Décès d'Henri Zajdenwergier, dernier survivant du convoi 73 parti du camp de Drancy, le 20 mai 2024
Publié par L'équipe dans Actualités Le
12/06/2024 à 14:45
Henri Zajdenwergier, le dernier survivant du convoi 73 parti du camp de Drancy le 15 mai 1944, est décédé à l'âge de 96 ans. Son parcours poignant traverse l'une des périodes les plus sombres de l'Histoire de l'humanité.
Le parcours d'Henri Zajdenwergier : une vie marquée par l'Histoire
Né en 1928 à Paris, Zajdenwergier a été l'un des derniers survivants du "Convoi 73", parti du camp de Drancy pendant la Seconde Guerre mondiale. Sa vie a été marquée par les horreurs de l'Holocauste, mais aussi par son courage et sa résilience face à l'adversité.
Une enfance brisée par la guerre
Issu d'une famille juive polonaise, Henri Zajdenwergier a grandi dans la banlieue de Metz. Son enfance a été brutalement interrompue en 1942 lorsqu'à l'âge de 16 ans, il est arrêté avec sa famille durant la rafle d'Angoulême le 8 octobre. « Lorsque les décrets anti-juifs ont été publiés, mon père nous a déclarés au commissariat car nous avions confiance dans le Gouvernement français. », a-t-il déclaré.
Une seconde déportation au camp de Poitiers
Grâce à sa nationalité française, Henri Zajdenwergier a été libéré après son internement. En 1944, un an et demi après sa libération, il a été à nouveau arrêté par la police allemande à Angoulême, et est cette fois déporté au camp d'internement de Poitiers. Les archives départementales de la Vienne, situées sur le site même de l'ancien camp, conservent des documents historiques relatant la vie dans ce camp, où Henri Zajdenwergier a été interné après son arrestation de 1944.
Du convoi n°73 à la marche de la mort
Le 15 mai 1944, le convoi n°73 composé de 878 hommes juifs, dont Henri Zajdenwergier faisait partie, a quitté le camp de Drancy à destination du neuvième Fort de Kaunas en Lituanie puis de la prison Patarei à Tallinn en Estonie, au lieu d'Auschwitz. Affecté au travail forcé sur un aérodrome allemand, il lui faut attendre janvier 1945 pour être évacué par bateau et transféré au camp de Stutthof. Puis, il survit à la marche de la mort vers Rybno avant d'être libéré par les Russes, échappant ainsi aux camps d'extermination.

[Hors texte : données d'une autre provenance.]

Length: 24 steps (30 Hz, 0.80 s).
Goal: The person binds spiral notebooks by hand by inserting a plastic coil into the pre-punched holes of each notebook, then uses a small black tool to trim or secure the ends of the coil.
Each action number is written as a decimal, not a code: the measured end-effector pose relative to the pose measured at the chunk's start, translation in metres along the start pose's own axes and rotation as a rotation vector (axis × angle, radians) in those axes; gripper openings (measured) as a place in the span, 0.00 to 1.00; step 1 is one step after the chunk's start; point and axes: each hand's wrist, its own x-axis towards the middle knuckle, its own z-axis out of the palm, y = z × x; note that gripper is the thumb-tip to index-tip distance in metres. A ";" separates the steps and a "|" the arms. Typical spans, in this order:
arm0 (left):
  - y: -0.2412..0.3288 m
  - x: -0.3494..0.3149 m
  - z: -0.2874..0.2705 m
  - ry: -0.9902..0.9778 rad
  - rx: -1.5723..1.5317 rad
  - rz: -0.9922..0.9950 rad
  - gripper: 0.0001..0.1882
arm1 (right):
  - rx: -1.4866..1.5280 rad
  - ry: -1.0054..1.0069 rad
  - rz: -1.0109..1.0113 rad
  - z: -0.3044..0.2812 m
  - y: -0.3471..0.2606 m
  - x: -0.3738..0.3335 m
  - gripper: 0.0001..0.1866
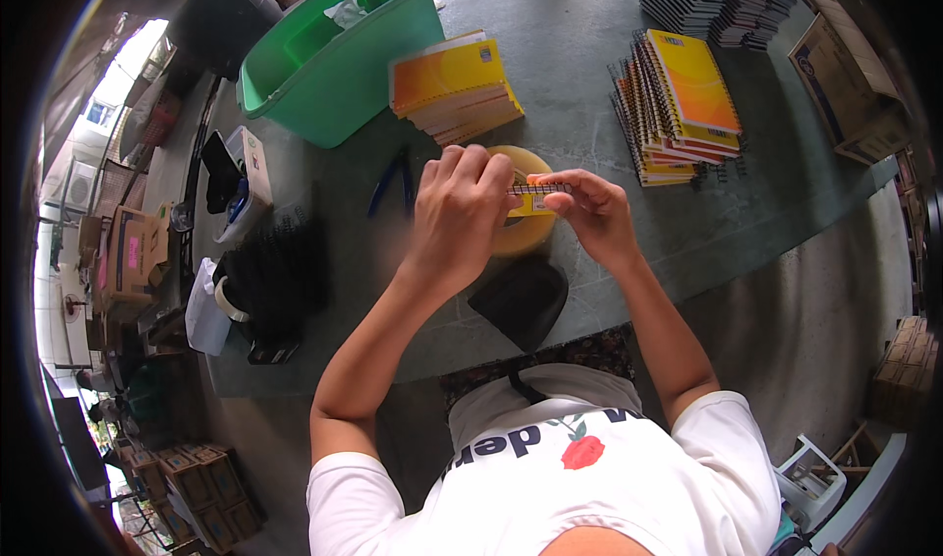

Seuls 22 déportés de ce convoi survivront.
Le devoir de mémoire d'un survivant
Henri Zajdenwergier a livré son témoignage poignant, malgré la douleur des souvenirs, dans l'ouvrage La Rafle d'Angoulême, 8 octobre 1942, racontée par des survivants et auprès de jeunes élèves, comme en 2024 au lycée Marceau à Chartres dans le cadre du Concours national de la Résistance et de la Déportation.
La disparition d'Henri Zajdenwergier et la mémoire collective
Le décès d'Henri Zajdenwergier a laissé un vide immense dans la mémoire collective de l'Holocauste ; sa disparition marque la fin d'une époque, celle des témoins directs de l'une des périodes les plus sombres de l'Histoire.
Un témoin inestimable de l'horreur des camps
Le témoignage d'Henri Zajdenwergier illustre les atrocités subies par les Juifs durant l'Holocauste. Du convoi n°73 uniquement composé d'hommes juifs français, envoyé vers les camps des Pays baltes, à Kaunas en Lituanie, plus de 500 déportés sont fusillés et enterrés dans des fosses communes à Pravieniskès. Après la guerre, Henri témoigne de cette expérience traumatisante, se sentant parfois coupable d'être le seul survivant.
Un symbole de la disparition des derniers témoins
Avec la mort d'Henri Zajdenwergier, c'est un fragment de la mémoire vivante de la Shoah qui s'éteint. Selon les estimations, il ne resterait aujourd'hui qu'environ 1500 survivants des camps en France. Leur disparition progressive soulève des questions sur la transmission de cette mémoire aux générations futures.
La vie d'Henri Zajdenwergier
La disparition d'Henri Zajdenwergier marque la fin d'une époque et prive le monde d'un témoin irremplaçable de l'Holocauste. Son combat pour la mémoire reste une source d'inspiration pour les générations futures afin que de telles atrocités ne se reproduisent plus jamais. Son courage et sa résilience face à l'adversité resteront gravés dans les mémoires.